Annan delivered a farewell address to world leaders gathered at the UN headquarters in New York on 19 September 2006, in preparation for his retirement on 31 December. He highlighted, in his speech, three major problems of “an unjust world economy, world disorder, and widespread contempt for human rights and the rule of law”, which he believed “have not resolved, but sharpened” during his time as Secretary-General. He mentioned violence in Africa and the Arab–Israeli conflict as two major issues that needed to be addressed.

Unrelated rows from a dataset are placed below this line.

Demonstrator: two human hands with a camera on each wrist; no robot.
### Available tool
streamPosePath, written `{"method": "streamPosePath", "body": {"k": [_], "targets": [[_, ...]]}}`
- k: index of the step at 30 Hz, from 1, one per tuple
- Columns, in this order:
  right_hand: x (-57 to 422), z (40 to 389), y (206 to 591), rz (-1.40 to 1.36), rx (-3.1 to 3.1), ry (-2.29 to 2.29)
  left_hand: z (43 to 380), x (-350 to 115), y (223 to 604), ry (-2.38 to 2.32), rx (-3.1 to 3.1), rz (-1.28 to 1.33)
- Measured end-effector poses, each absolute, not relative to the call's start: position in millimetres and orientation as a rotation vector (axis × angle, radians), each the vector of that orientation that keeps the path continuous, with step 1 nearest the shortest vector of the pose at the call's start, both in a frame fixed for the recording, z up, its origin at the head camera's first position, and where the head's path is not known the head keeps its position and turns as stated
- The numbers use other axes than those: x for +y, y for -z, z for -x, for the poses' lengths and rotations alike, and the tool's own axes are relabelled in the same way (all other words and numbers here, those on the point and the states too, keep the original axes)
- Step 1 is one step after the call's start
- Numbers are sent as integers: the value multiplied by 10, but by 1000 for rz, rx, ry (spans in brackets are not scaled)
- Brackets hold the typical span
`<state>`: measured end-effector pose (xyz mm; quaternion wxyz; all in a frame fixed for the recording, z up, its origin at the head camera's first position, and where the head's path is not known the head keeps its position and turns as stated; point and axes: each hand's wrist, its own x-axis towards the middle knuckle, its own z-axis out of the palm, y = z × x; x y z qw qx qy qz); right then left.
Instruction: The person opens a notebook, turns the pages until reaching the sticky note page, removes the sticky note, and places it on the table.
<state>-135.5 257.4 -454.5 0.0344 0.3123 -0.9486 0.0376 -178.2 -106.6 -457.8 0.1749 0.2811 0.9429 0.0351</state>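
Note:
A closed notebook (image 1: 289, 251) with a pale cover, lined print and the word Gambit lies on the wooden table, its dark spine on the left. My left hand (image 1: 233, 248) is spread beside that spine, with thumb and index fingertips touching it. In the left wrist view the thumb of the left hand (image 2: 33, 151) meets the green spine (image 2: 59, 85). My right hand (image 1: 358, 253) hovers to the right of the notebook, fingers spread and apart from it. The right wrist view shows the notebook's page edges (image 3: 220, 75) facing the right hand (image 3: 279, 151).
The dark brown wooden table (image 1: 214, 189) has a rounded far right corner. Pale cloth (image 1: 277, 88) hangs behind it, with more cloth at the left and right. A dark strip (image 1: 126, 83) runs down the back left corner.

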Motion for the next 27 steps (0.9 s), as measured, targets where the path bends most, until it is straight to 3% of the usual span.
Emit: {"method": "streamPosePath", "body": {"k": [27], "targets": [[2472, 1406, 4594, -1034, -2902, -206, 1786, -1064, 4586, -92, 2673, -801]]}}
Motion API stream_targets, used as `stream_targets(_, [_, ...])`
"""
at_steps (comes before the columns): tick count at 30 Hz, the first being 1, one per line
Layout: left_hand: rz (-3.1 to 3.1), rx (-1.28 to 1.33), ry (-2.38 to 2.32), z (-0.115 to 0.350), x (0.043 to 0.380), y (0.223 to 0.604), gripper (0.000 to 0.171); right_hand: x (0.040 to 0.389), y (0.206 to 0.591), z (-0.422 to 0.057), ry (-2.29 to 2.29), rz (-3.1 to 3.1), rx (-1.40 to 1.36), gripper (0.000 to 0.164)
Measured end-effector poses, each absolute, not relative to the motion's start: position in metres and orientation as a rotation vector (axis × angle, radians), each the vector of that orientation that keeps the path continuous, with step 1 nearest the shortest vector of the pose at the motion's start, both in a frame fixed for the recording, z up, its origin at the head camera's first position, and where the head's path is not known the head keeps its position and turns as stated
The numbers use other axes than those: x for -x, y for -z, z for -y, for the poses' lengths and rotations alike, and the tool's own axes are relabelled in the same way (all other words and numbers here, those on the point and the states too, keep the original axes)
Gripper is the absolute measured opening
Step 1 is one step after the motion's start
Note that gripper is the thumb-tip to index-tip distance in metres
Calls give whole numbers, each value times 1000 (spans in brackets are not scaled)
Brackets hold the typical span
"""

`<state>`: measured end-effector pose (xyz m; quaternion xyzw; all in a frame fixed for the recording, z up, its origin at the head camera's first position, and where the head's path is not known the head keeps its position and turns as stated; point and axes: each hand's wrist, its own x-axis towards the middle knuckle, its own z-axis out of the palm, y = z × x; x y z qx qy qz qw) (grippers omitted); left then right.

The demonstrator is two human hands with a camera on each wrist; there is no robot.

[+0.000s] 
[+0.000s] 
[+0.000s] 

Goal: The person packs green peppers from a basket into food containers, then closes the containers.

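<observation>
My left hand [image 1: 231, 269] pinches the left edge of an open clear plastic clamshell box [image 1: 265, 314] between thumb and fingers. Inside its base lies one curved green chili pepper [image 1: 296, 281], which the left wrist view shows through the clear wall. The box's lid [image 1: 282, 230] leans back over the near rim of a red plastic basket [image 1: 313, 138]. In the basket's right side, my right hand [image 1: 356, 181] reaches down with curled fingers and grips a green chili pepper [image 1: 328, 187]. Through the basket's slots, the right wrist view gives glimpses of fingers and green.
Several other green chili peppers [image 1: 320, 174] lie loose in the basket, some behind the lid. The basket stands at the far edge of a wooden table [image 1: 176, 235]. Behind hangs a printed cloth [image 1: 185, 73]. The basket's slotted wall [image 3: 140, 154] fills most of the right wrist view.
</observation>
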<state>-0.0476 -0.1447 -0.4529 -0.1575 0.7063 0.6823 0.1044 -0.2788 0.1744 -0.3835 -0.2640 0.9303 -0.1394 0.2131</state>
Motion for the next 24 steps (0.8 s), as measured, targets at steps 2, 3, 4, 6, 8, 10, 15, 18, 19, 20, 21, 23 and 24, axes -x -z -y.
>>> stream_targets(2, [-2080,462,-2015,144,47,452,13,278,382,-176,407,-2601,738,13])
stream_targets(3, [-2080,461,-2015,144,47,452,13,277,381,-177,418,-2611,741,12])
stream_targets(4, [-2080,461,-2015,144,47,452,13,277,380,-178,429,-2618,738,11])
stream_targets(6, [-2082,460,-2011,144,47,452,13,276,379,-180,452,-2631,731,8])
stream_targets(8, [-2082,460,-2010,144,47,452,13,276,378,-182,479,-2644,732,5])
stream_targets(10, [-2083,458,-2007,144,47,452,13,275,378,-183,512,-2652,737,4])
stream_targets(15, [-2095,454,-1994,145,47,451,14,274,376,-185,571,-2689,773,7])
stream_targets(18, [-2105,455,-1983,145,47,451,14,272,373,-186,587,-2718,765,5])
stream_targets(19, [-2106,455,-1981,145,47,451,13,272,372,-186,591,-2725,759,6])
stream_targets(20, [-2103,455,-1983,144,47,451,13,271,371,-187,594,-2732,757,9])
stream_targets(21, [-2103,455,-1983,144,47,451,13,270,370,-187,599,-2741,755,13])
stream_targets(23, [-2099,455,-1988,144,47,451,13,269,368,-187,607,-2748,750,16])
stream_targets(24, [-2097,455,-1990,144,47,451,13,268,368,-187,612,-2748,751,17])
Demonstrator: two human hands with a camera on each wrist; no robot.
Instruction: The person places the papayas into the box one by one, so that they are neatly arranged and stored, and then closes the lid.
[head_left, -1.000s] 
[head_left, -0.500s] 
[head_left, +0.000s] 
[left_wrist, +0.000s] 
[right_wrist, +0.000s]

In his final speech as Secretary-General on 11 December 2006 delivered at the Harry S. Truman Presidential Library in Independence, Missouri, Annan spoke on Truman’s leadership in the establishment of the United Nations. He beckoned on the United States to return to President Truman’s multi-lateralist foreign policies and to adhere to Truman’s credo that “the responsibility of the great states is to serve and not dominate the peoples of the world”. He also pointed out that the United States must maintain its commitment to human rights, “including in the struggle against terrorism.”
Legacies of Kofi Annan
Annan stayed in Geneva and worked in a leading capacity on various international humanitarian endeavors after his service as UN Secretary-General. And in 2007, he founded the Kofi Annan Foundation, which was an independent, not-for-profit organization that works to promote better global governance and strengthen the capacities of people and countries to achieve a fairer, more peaceful world. The organisation was established on the principles that fair and peaceful societies rest on three pillars: Peace and Security, Sustainable Development, and Human Rights and the Rule of Law. They made it their mission to mobilise the leadership and the political resolve needed to combat threats to these three pillars which ranges from violent conflict to flawed elections and climate change, with the sole aim of achieving a fairer, more peaceful world. Annan co-authored a number of works and they include: The memoir Interventions: A Life in War and Peace (co-written with Nader Mousavizadeh), which was published in 2012.
Death and Burial
On 18 August 2018, Annan died in Bern, Switzerland at the age of 80 after a short illness. António Guterres, the current UN Secretary-General, stated that “Kofi Annan was a champion for peace and a guiding force for good.” On 10 September 2018, the remains of Kofi Annan was returned to his native Ghana from Geneva in a brief and solemn ceremony at the Kotoka International Airport in Accra. His coffin was draped in the blue UN flag and accompanied by his widow Nane Annan, his children and senior diplomats from the international organisation.
Later on 13 September 2018, a state funeral was held for Annan in Ghana at the Accra International Conference Centre. The ceremony was graced by several political leaders across Africa as well as royal dignitaries from the international community. His body, however, lay in state in the foyer of the same venue, from 11–12 September 2018 prior to the funeral service. The funeral service was followed by a private burial at the new Military Cemetery at Burma Camp, with full military recognition.